Posts Tagged ‘Frosting’

They did it! They tied the knot! Two of our favorite people, joined together in joyous, holy matrimony. It was one of the most beautiful, most fun weddings we’ve been to in a while (excluding our own, of course!), and very much a testament to the value of community that both Andy and Marcella have come to share.

A few highlights:

  • Marcella walked down the aisle with her father, who had suffered a stroke a few years ago, and made a difficult journey out to Connecticut from Phoenix.
  • Both Andy and his father gave endearing, thoughtful toasts to the guests (as is English tradition). Afterwards, Andy’s father beamed rays of fatherly pride at how well Andy has grown up.
  • The bridal party and friends fully rearranged international trips home, housing decor and guest space availability, and work schedules in order to pitch in and contribute to the finishing details of the wedding week.
  • Our friend GH officiated his very first wedding, and his delightful wife, JH, catered her very first wedding.
And we, as you may know, made our very first wedding cake. It was a vanilla cardamom cake, three tiers each with two layers, with a Swiss meringue buttercream frosting. The tiers were 12″, 8″, and 6″, decorated with some miscellaneous flowers and eucalyptus branches pilfered from the Sharps’ dining room arrangement in a last-minute flurry the morning of the wedding. Despite it being slotted to feed 120 at least, it fed about 80. (What can we do when guests come back for seconds and thirds and fourths?)
This cake may be a game-changer. I’m now reconsidering my career trajectory. Goodbye, Columbia; hello, socialist bakery! (If you have seen Stranger Than Fiction, a certain baker lady in that movie has been providing some inspiration for these upcoming plans.) Seriously, this cake was such a success that I’m reevaluating my gifts and my interests and wondering whether a small local bakery with an emphasis on job skills training for underprivileged women may instead be a better alternative than my current track. The million muffin movement? Cookies for the community?

Onto the frosting… If you’ll remember, the first frosting attempt over Easter weekend turned into a curdled disaster. Since then we’ve experimented quite a bit and have been thrilled with the following recipe. This recipe yields the most spreadable frosting I’ve ever experimented with, and the egg whites add a lot of structure that would ordinarily be replaced with by extraneous sugar. It holds up remarkably well for 24 hours (not that we had it out for that long, but an earlier trial version did withstand that duration) without any discoloration or melting. Of course if you were attempting your own wedding cake, I highly recommend you give this a couple tries. It’s not the easiest frosting I’ve ever made, but once you’re familiar enough with how it works, it is worth the effort.

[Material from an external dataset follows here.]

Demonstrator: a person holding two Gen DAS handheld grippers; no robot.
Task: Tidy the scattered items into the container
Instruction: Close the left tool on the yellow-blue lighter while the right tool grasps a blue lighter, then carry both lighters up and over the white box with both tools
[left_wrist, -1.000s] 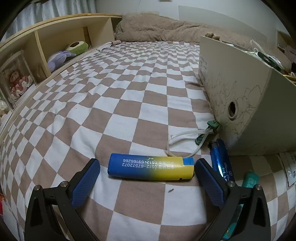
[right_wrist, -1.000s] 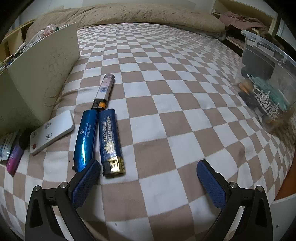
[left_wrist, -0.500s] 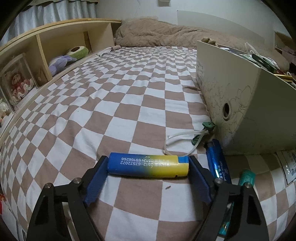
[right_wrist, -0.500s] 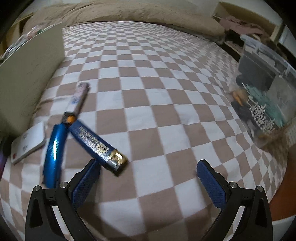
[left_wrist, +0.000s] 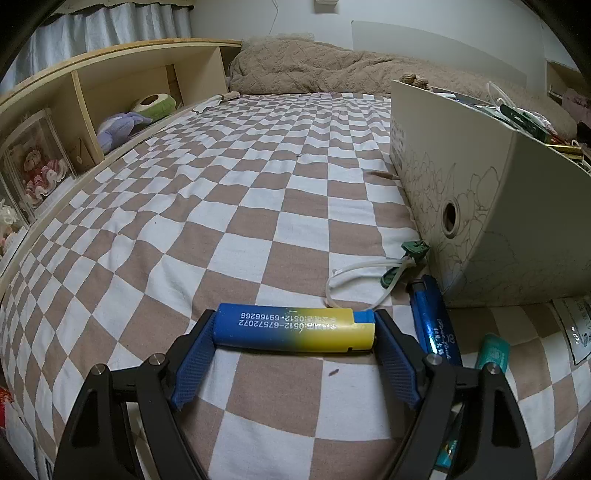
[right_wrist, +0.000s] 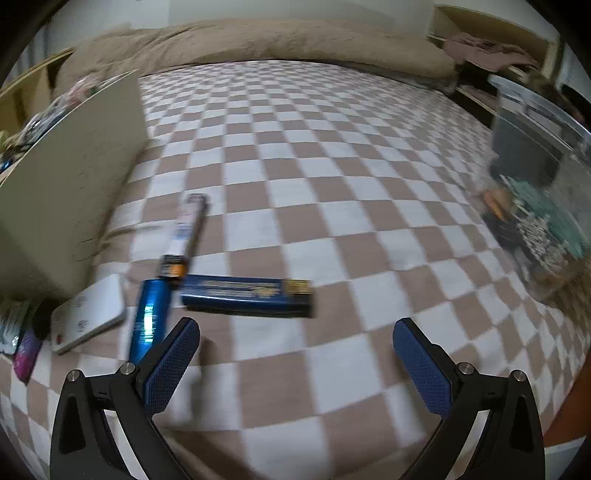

Swiss Meringue Buttercream Frosting

4 egg whites, room temperature
3 cups confectioners’ sugar
3 sticks butter, room temperature

In a double boiler, whisk together egg whites and 1 1/2 cups confectioners’ sugar. Whisk continually in order to keep egg whites from cooking, until egg whites are frothy and warm. (If you don’t have a double boiler, a stainless steel bowl over a pot of simmering water is fine.) Warming the egg whites allows them to stiffen up more in the next step.

Remove egg white mixture from heat. In a stand mixer, beat egg whites until they form stiff peaks. This should take about two minutes on medium speed first, then another two or three minutes on high speed. Remove egg whites from stand mixer and set aside.

In stand mixer, beat butter and remaining 1 1/2 cups of sugar until fluffy. Using a rubber spatula, gently fold the egg whites into the butter. Mix thoroughly by hand. Do not use a stand mixture for this portion — the egg whites are very delicate at this stage and can curdle if beaten too hard into the butter.

At this stage, the frosting can be spread onto the cake immediately or kept refrigerated for a few days. If refrigerated, the frosting will harden. To bring it back to a spreadable texture, microwave for 30 seconds or keep it at room temperature for a few hours.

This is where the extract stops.